Records for processing Start Marker

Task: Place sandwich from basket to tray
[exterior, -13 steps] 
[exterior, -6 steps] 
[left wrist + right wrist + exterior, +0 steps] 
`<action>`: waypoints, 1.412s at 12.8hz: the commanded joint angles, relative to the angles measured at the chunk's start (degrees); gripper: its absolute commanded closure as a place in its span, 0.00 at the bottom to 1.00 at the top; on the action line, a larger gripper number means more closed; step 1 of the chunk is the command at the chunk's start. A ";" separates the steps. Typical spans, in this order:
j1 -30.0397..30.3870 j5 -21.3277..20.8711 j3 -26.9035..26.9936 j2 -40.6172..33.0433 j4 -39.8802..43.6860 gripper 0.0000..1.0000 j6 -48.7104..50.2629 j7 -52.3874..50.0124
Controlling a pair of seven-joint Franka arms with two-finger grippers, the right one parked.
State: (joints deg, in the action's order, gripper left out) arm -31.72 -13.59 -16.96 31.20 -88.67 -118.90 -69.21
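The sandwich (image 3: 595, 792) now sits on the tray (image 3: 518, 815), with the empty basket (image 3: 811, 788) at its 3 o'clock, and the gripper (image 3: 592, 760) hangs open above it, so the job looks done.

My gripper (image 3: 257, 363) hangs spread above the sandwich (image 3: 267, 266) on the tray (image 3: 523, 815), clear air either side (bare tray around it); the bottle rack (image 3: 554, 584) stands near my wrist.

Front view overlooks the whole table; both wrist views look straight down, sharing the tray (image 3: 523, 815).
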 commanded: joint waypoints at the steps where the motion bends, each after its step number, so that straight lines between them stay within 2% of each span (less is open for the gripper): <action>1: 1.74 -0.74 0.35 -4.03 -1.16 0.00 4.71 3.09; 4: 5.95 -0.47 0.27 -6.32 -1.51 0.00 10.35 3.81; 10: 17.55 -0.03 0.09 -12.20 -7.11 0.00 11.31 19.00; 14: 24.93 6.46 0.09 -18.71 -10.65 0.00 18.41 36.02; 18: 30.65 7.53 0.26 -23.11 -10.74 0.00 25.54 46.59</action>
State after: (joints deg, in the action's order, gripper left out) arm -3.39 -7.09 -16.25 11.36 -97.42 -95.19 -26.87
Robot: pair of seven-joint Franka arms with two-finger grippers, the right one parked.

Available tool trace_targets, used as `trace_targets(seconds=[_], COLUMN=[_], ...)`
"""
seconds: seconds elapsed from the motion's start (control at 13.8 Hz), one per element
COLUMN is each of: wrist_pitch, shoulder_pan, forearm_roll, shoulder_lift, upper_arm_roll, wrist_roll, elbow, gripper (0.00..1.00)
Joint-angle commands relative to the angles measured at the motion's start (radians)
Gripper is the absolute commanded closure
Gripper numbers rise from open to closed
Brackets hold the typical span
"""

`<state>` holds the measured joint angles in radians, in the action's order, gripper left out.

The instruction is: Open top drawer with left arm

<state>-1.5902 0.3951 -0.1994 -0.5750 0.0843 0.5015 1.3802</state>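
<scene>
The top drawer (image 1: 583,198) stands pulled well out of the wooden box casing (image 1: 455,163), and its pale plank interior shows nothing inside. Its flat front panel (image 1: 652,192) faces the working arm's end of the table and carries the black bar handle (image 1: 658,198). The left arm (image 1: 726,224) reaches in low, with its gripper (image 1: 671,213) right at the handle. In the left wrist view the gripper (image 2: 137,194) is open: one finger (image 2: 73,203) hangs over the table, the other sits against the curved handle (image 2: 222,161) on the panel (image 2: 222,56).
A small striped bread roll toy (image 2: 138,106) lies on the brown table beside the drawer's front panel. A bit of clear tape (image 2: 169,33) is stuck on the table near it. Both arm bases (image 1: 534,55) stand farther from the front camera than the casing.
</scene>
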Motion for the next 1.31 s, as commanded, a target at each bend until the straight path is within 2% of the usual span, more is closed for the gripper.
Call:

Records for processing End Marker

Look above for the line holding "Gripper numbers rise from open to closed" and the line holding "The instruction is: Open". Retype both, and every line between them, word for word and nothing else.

Gripper numbers rise from open to closed
Brackets hold the typical span
"""

`<state>` holds the measured joint angles in radians, in the action's order, gripper left out.

The instruction is: Open top drawer with left arm

Work on this exercise has been completed.